I'd like the full listing transcribed exactly, with no images included.

=== Begin Enclosure ===

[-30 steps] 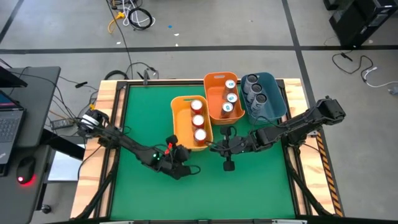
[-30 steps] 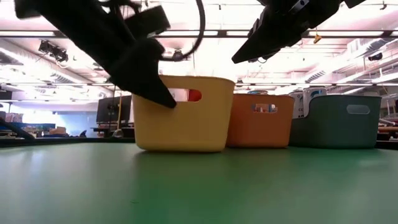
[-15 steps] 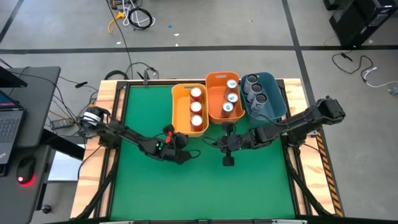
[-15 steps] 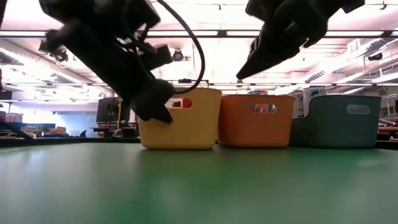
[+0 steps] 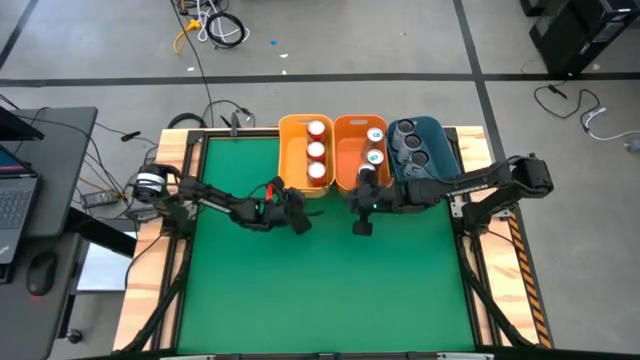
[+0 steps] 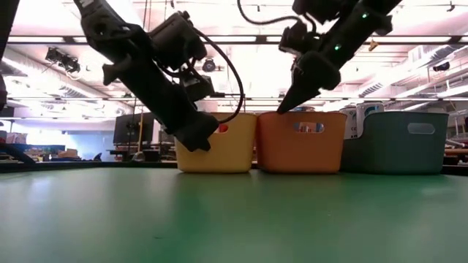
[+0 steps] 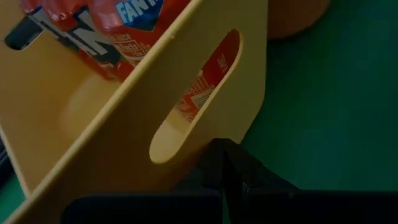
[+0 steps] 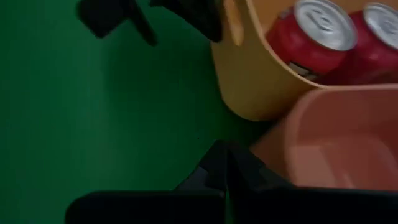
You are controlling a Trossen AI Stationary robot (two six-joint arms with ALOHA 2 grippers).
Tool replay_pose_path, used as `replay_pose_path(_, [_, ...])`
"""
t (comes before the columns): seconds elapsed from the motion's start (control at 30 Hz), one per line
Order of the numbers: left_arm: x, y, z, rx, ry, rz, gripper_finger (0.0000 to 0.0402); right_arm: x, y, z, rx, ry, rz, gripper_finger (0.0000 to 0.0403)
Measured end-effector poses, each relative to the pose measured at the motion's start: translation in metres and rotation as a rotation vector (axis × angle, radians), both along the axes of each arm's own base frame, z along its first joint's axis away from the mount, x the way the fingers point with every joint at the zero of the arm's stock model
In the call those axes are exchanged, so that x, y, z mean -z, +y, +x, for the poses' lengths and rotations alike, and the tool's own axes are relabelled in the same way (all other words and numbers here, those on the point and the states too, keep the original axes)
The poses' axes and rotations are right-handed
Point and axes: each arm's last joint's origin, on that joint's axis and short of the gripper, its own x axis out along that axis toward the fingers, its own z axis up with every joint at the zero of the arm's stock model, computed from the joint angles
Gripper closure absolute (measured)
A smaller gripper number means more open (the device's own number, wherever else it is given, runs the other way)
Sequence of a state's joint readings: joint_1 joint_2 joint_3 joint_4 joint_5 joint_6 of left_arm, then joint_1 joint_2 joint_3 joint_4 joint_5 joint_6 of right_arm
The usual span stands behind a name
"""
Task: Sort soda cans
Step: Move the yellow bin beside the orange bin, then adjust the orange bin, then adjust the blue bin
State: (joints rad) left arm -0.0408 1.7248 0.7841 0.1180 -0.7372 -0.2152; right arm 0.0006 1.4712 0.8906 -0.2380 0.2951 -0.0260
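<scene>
Three bins stand side by side at the table's far edge. The yellow bin (image 5: 288, 160) holds three red soda cans (image 5: 317, 152). White-and-blue cans (image 5: 374, 150) sit in the orange bin (image 5: 345, 160), and dark cans (image 5: 412, 148) in the blue bin (image 5: 445, 165). My left gripper (image 6: 205, 141) is shut and low at the yellow bin's near wall. My right gripper (image 6: 281, 109) is shut and slants down at the near left corner of the orange bin's rim. My left gripper presses its shut fingertips (image 7: 224, 149) against the yellow bin's near wall (image 7: 205, 134), just below the handle slot. It comes slanting down from the table's near left. The bin stands upright on the mat. My right gripper's shut tips are at the orange bin's near rim (image 8: 280, 140); I cannot tell whether they touch it.
The green mat (image 5: 320, 290) lies open in front of the bins. Wooden rails (image 5: 165, 250) border the table on both sides. A laptop and a mouse (image 5: 40, 265) sit on a desk left of the table.
My left gripper has moved toward the far edge and pushed the yellow bin ahead of it. The bin has slid back, turned straight and now stands beside the orange bin. My right gripper has swung toward the far edge, up to the orange bin's near rim.
</scene>
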Motion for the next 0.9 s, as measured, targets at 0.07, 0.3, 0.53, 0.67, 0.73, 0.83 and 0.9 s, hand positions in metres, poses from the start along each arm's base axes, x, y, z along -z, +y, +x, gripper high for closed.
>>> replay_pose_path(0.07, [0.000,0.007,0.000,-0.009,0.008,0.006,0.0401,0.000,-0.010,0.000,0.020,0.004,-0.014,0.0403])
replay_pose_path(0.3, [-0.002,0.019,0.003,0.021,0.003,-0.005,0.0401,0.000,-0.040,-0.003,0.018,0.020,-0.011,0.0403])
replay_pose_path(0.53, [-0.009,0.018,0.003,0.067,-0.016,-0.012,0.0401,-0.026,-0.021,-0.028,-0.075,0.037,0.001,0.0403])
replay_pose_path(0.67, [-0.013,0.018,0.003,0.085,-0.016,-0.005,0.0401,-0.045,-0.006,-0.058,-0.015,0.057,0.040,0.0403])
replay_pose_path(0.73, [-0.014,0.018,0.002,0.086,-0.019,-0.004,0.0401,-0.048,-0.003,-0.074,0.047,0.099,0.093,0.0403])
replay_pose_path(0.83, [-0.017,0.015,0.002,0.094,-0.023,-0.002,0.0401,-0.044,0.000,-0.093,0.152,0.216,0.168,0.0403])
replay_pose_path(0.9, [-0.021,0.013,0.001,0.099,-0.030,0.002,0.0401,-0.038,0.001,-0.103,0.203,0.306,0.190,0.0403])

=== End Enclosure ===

> [Answer to the exercise]
[-30 steps] 
[-30 steps] 
[-15 steps] 
[-15 steps] 
[+0 steps] 
[+0 steps] 
[+0 steps] 
[+0 steps] 
You are controlling a Trossen AI Stationary robot (two six-joint arms with ALOHA 2 grippers).
Tool replay_pose_path, used as `replay_pose_path(_, [_, ...])`
"""
t (comes before the columns): seconds elapsed from the motion's start (control at 30 Hz), one per line
Order of the numbers: left_arm: x, y, z, rx, ry, rz, gripper_finger (0.0000 to 0.0402); right_arm: x, y, z, rx, ry, rz, gripper_finger (0.0000 to 0.0403)
Measured end-effector poses, each relative to the pose measured at the motion's start: translation in metres and rotation as a rotation vector (axis × angle, radians), both along the axes of each arm's own base frame, z along its first joint's axis away from the mount, x the way the fingers point with every joint at the zero of the arm's stock model
In the call those axes are exchanged, so that x, y, z mean -z, +y, +x, for the poses' lengths and rotations alike, and the tool's own axes are relabelled in the same way (all other words and numbers here, those on the point and the states too, keep the original axes)
The poses' axes and rotations are right-handed
Point and axes: each arm's last joint's origin, on that joint's axis and short of the gripper, its own x axis out along that axis toward the fingers, its own z axis up with every joint at the zero of the arm's stock model, computed from the joint angles
Gripper closure absolute (measured)
A smaller gripper number means more open (the device's own number, wherever else it is given, runs the other way)
Sequence of a state's joint readings: joint_1 joint_2 joint_3 joint_4 joint_5 joint_6 of left_arm, then joint_1 joint_2 joint_3 joint_4 joint_5 joint_6 of right_arm
The usual span stands behind a name
"""
Task: Sort soda cans
Step: Move the yellow bin beside the orange bin, then adjust the orange bin, then adjust the blue bin
State: (joints rad) left arm -0.0408 1.7248 0.7841 0.1180 -0.7372 -0.2152; right arm 0.0006 1.4712 0.8906 -0.2380 0.2951 -0.0260
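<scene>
Three bins stand side by side at the table's far edge. The yellow bin (image 5: 288, 160) holds three red soda cans (image 5: 317, 152). White-and-blue cans (image 5: 374, 150) sit in the orange bin (image 5: 345, 160), and dark cans (image 5: 412, 148) in the blue bin (image 5: 445, 165). My left gripper (image 6: 205, 141) is shut and low at the yellow bin's near wall. My right gripper (image 6: 281, 109) is shut and slants down at the near left corner of the orange bin's rim. My left gripper presses its shut fingertips (image 7: 224, 149) against the yellow bin's near wall (image 7: 205, 134), just below the handle slot. It comes slanting down from the table's near left. The bin stands upright on the mat. My right gripper's shut tips are at the orange bin's near rim (image 8: 280, 140); I cannot tell whether they touch it.
The green mat (image 5: 320, 290) lies open in front of the bins. Wooden rails (image 5: 165, 250) border the table on both sides. A laptop and a mouse (image 5: 40, 265) sit on a desk left of the table.
My left gripper has moved toward the far edge and pushed the yellow bin ahead of it. The bin has slid back, turned straight and now stands beside the orange bin. My right gripper has swung toward the far edge, up to the orange bin's near rim.
</scene>
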Motion for the next 0.9 s, as measured, targets at 0.07, 0.3, 0.53, 0.67, 0.73, 0.83 and 0.9 s, hand positions in metres, poses from the start along each arm's base axes, x, y, z along -z, +y, +x, gripper high for closed.
>>> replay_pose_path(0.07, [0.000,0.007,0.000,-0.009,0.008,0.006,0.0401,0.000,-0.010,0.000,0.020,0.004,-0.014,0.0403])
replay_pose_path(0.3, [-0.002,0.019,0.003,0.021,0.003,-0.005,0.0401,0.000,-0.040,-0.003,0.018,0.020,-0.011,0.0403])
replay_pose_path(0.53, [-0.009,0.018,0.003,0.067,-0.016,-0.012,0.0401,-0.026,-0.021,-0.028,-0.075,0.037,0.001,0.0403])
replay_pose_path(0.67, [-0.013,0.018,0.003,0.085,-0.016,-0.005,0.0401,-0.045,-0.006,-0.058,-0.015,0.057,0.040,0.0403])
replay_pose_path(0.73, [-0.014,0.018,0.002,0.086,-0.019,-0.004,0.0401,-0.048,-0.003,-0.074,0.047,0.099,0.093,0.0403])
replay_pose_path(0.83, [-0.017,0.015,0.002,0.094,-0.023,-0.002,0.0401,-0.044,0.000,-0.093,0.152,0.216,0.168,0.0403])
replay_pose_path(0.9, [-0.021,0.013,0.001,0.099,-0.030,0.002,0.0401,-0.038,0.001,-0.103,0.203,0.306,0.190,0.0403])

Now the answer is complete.